Carvajal's arrest came as another former Venezuela official was hauled into federal court in Miami accused of taking bribes from South American drug cartels in exchange for help moving large shipments of cocaine to the United States.
Benny Palmeri-Bacchi, 46, an attorney and former Venezuelan judge, pleaded not guilty to charges of distributing cocaine to the United States, conspiracy to obstruct justice, money laundering, and extortion in a Miami federal court today.
Palmeri-Bacchi was arrested after he flew into Miami on a family vacation to Disney World, according to the Miami Herald, citing his attorney.
He is charged with Rodolfo McTurk, the former director of Interpol in Venezuela. The pair allegedly helped Jamie Alberto Marin Zamora, a drug kingpin with Colombia's North Valley Cartel, ship "thousands of kilograms of cocaine" from Venezuela to the United States, according to a federal grand jury indictment in the Southern District of Florida unsealed in December 2013.
Venezuela blamed Dutch authorities for the arrest of Carvajal, who ran military intelligence between 2004 and 2009 during the government of late socialist leader Hugo Chavez.
Local media said Carvajal was arrested on Wednesday night and was due to be flown to the United States, where he is wanted on suspicion of drug crimes and helping Colombia's Marxist FARC guerrillas.
In an May 2013 indictment unsealed Thursday, Carvajal is accused of assisting Colombia's North Valley Cartel, including the late Wilber Varela, alias "Jabon", to ship cocaine from Venezuela between 2004 and 2008, while bribing to high-ranking military and law enforcement officials.
According to local media, Venezuela had been trying to accredit Carvajal as consul to its diplomatic mission on Aruba, a former Dutch colony which now has autonomy but remains part of the Kingdom of the Netherlands.

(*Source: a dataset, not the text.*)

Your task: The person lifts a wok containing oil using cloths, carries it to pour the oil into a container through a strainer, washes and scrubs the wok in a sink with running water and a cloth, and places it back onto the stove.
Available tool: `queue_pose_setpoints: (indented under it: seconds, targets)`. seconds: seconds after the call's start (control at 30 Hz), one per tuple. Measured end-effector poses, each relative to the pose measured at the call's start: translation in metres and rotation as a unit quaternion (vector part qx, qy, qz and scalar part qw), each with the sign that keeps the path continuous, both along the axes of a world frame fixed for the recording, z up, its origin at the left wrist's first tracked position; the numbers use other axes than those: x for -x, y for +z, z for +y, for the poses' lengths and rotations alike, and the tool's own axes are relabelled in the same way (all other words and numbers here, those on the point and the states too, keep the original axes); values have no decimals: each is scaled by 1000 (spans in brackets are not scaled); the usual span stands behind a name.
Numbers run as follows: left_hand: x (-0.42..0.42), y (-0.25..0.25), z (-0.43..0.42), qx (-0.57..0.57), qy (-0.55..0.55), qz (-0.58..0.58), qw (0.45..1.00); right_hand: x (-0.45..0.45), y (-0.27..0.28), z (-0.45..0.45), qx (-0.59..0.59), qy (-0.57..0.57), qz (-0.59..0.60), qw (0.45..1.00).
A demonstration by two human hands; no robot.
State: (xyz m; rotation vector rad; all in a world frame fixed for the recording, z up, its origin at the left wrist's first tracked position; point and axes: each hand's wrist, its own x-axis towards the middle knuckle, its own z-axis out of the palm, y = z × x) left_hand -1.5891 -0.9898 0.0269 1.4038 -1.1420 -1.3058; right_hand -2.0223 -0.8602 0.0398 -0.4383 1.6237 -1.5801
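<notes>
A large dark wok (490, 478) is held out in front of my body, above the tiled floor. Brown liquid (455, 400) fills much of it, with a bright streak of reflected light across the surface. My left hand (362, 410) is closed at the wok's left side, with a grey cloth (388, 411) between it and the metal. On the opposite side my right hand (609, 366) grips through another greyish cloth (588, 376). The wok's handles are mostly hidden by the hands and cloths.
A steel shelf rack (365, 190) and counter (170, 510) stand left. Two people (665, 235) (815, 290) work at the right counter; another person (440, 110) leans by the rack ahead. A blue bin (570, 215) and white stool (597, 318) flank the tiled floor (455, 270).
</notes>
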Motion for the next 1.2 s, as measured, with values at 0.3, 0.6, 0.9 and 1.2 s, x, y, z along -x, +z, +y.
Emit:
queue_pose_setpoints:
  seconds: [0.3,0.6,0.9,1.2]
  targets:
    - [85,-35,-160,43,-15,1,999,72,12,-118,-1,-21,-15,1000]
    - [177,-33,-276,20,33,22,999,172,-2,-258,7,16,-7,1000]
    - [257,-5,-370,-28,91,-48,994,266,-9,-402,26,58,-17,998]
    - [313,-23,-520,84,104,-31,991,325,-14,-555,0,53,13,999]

"Venezuela has activated all diplomatic mechanisms to correct this grave violation of international law," the statement said, calling on the Netherlands to free Carvajal or face a "deterioration" in relations.
Neither US nor Dutch diplomats in Caracas could be immediately contacted for further information or comment on the case. Thursday was a national holiday in Venezuela.
McTurk is thought to still be Venezuela and along with Palmeri-Bacchi was declared a fugitive in late 2013.
Prosecutors are seeking to seize $2.5 million from Wells Fargo and Espirito Santo Bank accounts owned by the men.